Give the number of lines in the data that contain "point", and nothing more.

*** Block opens ***

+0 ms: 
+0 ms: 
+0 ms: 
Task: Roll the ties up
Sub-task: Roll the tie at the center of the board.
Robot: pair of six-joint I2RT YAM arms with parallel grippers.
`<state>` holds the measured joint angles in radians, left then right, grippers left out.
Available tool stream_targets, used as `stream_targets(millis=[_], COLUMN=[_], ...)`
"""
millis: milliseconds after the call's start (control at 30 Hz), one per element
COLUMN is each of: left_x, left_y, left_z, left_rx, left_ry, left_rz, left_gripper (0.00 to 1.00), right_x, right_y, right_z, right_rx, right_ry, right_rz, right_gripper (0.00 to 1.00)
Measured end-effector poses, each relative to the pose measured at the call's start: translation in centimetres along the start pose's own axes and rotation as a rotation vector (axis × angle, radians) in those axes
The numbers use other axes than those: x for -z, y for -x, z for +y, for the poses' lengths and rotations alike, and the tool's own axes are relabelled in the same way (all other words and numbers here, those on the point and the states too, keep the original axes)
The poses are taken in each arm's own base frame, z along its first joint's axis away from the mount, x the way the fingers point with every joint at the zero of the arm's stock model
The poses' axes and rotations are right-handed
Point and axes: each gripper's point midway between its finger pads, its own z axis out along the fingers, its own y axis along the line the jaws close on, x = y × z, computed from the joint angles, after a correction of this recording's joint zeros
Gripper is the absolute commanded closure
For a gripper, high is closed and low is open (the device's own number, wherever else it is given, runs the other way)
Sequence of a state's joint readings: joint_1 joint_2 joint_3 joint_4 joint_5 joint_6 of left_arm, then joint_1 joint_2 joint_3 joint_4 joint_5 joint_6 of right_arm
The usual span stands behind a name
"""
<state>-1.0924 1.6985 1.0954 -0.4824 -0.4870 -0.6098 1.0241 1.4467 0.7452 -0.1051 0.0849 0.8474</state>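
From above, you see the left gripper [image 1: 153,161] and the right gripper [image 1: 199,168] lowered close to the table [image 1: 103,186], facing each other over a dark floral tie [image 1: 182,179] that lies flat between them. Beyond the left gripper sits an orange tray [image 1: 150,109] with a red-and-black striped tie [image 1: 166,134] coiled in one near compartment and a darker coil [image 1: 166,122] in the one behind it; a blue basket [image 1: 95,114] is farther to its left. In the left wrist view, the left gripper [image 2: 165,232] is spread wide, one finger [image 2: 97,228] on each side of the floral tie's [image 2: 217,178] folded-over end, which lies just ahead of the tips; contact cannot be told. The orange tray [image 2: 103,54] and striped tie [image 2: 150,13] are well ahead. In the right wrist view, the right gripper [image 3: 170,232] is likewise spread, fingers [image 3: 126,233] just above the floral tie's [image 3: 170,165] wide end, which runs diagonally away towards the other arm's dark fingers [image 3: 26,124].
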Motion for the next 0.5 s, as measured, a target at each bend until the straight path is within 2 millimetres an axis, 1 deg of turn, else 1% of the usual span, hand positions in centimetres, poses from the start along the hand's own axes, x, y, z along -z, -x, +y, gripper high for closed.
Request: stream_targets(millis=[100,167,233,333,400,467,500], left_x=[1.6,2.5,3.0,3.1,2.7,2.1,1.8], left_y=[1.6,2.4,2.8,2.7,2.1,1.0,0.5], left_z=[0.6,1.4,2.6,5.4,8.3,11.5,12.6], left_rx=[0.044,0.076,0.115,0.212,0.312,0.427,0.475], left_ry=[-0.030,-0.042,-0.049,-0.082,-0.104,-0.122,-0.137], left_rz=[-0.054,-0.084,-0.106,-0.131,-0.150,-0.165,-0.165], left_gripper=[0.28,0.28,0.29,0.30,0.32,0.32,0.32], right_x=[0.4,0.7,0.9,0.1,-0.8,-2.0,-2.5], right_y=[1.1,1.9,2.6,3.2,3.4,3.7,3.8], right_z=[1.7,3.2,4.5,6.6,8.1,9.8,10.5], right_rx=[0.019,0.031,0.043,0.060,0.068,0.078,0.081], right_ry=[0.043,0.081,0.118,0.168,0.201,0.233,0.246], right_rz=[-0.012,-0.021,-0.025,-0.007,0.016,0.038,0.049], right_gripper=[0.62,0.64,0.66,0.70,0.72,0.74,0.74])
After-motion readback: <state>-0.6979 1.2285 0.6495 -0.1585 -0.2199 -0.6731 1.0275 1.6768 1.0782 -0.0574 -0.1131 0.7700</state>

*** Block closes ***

**TASK OUTPUT:** 3